D’entrée de jeu, le ministre Tiéman H. Coulibaly a déclaré que depuis la mise en place du nouveau gouvernement d’union nationale le 20 août dernier, le département s’est vite mis au travail pour relever les défis qui lui sont assignés, c’est-à-dire porter la voix du Mali là où elle doit être entendue, donner le point de vue où il était nécessaire et participer à toutes les discussions et débats concernant le Mali.

C’est ainsi que le Mali a participé au 16ème Sommet du mouvement des non-alignés, à la réunion du Conseil de médiation et de paix de la CEDEAO, les séances de travail effectuées avec son homologue français, la Commission de l’union européenne et la participation du Mali à la 65ème session de l’Assemblée générale des Nations unies, entres autres.

Grâce à cette diplomatie dynamique, le Mali a pu obtenir la levée des sanctions par l’union africaine suivie par la tenue de la réunion des chefs militaires sur le concept des opérations. Cette rencontre de Bamako sera l’objet d’une discussion le 9 novembre à Abuja lors de la conférence ministérielle puis suivra le sommet du 11 novembre de l’UA toujours dans la capitale nigériane. Les conclusions de ces différentes rencontres seront soumises le 26 novembre aux Nations unies à travers le Conseil de sécurité pour une adoption de l’autorisation du déploiement de la force internationale au nord du Mali.
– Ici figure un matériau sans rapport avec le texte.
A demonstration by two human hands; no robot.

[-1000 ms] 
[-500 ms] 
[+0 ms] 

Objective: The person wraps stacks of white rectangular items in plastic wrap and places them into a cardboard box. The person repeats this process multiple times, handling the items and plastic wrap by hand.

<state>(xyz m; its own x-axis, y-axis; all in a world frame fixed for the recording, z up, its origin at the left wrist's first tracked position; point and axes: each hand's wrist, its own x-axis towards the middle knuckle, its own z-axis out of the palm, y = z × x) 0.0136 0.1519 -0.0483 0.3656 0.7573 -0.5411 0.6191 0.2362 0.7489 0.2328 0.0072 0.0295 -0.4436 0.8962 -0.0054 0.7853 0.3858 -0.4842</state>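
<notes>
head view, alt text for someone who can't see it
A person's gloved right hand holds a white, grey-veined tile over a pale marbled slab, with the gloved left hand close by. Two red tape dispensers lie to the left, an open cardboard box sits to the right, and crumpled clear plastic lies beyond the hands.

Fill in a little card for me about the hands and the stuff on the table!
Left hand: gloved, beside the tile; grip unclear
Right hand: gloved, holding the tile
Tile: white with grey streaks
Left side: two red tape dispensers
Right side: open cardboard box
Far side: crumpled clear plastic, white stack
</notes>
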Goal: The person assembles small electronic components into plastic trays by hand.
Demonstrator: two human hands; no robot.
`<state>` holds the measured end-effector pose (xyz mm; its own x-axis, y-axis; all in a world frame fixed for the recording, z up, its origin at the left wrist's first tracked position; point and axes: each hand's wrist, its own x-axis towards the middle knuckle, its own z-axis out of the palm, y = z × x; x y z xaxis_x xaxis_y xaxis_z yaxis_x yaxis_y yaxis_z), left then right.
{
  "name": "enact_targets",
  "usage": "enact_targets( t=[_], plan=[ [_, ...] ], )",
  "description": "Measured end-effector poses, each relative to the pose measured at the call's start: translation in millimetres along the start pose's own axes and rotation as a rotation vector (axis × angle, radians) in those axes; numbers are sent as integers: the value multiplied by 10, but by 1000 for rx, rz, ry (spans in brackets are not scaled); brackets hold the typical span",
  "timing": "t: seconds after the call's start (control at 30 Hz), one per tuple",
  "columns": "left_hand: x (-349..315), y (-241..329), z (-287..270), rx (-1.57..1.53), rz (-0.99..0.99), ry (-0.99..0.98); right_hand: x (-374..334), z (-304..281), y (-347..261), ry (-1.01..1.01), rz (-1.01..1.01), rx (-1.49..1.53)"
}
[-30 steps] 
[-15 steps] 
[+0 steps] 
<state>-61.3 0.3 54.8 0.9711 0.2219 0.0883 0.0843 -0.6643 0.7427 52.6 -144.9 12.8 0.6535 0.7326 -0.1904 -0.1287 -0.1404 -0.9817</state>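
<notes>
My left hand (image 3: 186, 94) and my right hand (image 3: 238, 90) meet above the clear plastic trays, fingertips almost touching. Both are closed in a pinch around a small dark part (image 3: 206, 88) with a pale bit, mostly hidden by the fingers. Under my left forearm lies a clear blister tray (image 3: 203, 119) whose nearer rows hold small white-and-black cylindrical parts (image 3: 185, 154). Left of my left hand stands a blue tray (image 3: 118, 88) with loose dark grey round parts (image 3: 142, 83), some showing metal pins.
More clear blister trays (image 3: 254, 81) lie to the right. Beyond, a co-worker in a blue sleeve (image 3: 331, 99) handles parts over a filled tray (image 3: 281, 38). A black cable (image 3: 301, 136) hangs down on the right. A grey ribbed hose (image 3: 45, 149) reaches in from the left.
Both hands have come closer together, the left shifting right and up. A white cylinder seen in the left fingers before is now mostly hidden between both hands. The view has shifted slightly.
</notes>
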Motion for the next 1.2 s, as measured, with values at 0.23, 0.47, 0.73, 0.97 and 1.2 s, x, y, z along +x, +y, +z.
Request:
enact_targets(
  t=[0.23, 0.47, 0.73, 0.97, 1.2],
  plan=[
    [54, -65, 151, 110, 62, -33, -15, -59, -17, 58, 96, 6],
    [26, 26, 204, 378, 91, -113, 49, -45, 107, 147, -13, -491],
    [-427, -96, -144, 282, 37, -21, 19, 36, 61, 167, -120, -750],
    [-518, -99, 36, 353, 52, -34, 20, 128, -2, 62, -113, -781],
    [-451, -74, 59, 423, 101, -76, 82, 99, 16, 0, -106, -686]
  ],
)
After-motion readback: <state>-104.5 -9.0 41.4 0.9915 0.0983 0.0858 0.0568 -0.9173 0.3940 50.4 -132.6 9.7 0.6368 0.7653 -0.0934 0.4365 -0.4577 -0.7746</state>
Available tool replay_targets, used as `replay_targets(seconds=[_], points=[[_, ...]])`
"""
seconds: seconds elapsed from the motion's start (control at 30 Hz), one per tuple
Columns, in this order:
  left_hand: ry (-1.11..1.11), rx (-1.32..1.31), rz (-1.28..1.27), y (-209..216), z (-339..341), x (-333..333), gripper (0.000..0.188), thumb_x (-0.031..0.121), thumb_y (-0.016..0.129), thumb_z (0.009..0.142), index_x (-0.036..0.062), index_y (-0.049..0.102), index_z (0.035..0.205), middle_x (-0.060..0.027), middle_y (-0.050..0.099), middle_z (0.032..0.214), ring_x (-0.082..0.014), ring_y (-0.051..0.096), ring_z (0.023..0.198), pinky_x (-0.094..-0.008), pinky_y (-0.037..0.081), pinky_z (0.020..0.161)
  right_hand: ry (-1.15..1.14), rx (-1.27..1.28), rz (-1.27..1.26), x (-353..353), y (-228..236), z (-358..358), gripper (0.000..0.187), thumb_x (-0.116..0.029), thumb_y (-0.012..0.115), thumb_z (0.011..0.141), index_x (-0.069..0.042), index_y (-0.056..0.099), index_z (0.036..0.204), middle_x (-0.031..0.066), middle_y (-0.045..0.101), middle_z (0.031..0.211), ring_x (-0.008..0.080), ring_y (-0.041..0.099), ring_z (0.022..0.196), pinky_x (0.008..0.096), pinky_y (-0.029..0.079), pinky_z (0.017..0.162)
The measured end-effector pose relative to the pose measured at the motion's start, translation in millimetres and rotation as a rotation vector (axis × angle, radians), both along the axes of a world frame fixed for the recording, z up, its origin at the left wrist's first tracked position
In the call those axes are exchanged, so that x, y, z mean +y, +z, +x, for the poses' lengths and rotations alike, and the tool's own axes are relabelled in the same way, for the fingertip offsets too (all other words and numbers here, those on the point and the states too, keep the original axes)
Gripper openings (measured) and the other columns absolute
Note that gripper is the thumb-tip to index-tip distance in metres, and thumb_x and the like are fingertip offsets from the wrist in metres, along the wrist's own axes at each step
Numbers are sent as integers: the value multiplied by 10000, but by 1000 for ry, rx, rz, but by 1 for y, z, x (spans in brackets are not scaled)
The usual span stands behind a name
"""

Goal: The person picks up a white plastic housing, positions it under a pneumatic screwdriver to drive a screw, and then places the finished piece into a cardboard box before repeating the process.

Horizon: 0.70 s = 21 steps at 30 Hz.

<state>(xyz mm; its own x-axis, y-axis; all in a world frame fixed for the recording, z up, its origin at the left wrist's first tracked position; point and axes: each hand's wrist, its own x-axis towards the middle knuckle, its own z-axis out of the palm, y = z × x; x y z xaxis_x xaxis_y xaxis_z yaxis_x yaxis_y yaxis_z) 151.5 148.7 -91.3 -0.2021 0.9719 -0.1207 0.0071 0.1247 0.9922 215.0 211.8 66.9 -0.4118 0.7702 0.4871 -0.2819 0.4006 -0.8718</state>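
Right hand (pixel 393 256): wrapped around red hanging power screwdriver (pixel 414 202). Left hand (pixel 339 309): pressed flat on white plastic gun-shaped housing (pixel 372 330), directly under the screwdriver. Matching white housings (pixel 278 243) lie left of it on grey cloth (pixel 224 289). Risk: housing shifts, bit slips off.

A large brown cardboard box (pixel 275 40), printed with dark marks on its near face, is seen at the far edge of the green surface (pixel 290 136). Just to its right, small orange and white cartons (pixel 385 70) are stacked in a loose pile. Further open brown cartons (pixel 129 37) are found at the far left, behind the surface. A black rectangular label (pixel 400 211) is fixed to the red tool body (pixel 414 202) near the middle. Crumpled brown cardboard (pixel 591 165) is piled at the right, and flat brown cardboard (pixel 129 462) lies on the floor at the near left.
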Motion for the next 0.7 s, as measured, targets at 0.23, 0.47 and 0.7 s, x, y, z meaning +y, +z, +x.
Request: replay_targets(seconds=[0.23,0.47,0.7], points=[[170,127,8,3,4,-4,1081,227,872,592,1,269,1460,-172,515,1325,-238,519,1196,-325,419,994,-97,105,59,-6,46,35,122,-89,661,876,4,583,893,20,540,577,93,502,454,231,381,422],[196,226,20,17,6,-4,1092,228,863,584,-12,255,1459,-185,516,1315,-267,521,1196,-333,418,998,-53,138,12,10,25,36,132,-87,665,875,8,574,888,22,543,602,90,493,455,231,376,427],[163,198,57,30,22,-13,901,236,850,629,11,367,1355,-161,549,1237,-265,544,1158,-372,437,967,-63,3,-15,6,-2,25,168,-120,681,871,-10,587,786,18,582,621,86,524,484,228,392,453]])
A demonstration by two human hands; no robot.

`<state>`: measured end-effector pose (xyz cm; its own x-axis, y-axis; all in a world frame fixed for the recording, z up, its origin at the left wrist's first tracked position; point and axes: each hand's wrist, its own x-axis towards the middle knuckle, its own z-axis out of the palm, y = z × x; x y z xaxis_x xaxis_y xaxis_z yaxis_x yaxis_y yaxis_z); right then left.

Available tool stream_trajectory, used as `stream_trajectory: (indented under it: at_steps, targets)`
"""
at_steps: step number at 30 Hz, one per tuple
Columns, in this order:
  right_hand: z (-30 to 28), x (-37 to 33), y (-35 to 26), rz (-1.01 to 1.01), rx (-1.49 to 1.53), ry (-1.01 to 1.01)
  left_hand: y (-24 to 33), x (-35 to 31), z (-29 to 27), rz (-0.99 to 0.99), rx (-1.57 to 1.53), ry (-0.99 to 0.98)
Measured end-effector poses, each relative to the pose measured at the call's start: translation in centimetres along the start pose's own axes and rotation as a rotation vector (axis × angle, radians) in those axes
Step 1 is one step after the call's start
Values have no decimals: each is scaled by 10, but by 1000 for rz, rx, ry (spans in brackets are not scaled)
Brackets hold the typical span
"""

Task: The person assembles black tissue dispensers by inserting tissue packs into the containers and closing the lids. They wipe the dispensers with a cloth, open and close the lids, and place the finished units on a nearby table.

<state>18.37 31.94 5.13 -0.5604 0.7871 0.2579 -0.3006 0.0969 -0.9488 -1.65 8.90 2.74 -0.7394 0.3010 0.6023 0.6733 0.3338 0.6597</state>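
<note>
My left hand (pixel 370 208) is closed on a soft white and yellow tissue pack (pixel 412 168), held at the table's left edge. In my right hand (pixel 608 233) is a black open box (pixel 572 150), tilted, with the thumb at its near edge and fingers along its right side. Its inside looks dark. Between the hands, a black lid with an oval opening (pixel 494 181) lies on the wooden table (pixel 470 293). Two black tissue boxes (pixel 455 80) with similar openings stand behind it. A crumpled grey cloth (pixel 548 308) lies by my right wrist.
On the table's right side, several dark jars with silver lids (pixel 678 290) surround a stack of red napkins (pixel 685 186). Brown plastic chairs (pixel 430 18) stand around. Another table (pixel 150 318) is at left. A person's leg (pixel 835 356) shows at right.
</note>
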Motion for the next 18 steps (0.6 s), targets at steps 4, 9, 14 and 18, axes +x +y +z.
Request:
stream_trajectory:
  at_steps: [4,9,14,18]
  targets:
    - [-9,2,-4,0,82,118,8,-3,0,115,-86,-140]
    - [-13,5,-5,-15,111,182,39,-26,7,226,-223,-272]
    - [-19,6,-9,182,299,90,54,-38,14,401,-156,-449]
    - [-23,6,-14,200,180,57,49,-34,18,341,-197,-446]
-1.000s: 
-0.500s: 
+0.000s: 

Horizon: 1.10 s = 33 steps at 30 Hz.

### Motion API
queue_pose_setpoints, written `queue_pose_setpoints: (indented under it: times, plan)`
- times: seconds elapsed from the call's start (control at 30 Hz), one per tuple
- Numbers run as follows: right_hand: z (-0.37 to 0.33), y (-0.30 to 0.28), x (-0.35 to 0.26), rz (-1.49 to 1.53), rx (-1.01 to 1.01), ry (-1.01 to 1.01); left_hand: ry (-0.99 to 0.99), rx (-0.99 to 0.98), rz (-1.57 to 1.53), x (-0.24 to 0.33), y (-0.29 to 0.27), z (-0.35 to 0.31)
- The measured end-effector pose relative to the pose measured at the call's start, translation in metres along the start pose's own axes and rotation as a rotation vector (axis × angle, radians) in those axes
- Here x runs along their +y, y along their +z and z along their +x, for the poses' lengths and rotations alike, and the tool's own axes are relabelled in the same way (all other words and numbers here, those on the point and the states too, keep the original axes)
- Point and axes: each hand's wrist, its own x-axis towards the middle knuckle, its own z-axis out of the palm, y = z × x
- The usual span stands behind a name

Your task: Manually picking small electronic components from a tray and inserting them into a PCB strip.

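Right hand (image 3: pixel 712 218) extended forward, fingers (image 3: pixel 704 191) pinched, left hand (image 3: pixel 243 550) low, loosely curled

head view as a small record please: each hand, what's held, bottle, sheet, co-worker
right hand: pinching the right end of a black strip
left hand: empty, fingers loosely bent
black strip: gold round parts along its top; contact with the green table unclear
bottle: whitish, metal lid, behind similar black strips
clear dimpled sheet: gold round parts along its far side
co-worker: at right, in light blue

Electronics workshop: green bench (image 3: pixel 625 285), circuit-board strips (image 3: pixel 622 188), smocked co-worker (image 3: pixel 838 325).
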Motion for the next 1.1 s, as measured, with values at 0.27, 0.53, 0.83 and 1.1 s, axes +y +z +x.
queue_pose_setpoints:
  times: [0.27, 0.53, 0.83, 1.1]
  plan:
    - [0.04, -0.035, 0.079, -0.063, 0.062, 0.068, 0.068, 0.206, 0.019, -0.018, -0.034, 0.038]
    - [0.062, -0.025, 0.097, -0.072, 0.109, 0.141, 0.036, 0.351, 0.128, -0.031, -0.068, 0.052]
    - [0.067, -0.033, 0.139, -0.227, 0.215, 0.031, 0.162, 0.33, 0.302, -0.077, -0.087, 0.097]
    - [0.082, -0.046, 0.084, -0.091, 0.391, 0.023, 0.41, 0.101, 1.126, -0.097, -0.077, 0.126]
L’occasion était bonne pour le chef de la diplomatie d’évoquer sa visite le week-end dernier au Burkina Faso. Selon lui, cette visite consistait à faire le point des progrès réalisés au médiateur Blaise Compaoré. Il a formellement démenti sa rencontre comme annoncé dans un organe de presse avec les différents groupes islamistes et le MNLA. Concernant les négociations, il a indiqué qu’aucune initiative n’a été entreprise par le gouvernement pour l’instant. Un comité chargé des négociations sera mis en place avant d’entamer toute action. Avant d’ajouter : « C’est aux Maliens de définir les directives dans lesquelles ils veulent marcher. Et l’intervention militaire est inéluctable ».

S’agissant de la médiation de Blaise Compaoré critiquée par bon nombre de Maliens, le chef de la diplomatie malienne a répondu : « Je ne suis pas là pour le jugement des valeurs du médiateur. Il a été mandaté par la CEDEAO et je suis dans l’obligation de travailler de concert avec lui. Il faut que le peuple sache que notre situation nous oblige à accepter un bon nombre de sacrifices psychologique pour que le Mali retrouve toutes ses valeurs ».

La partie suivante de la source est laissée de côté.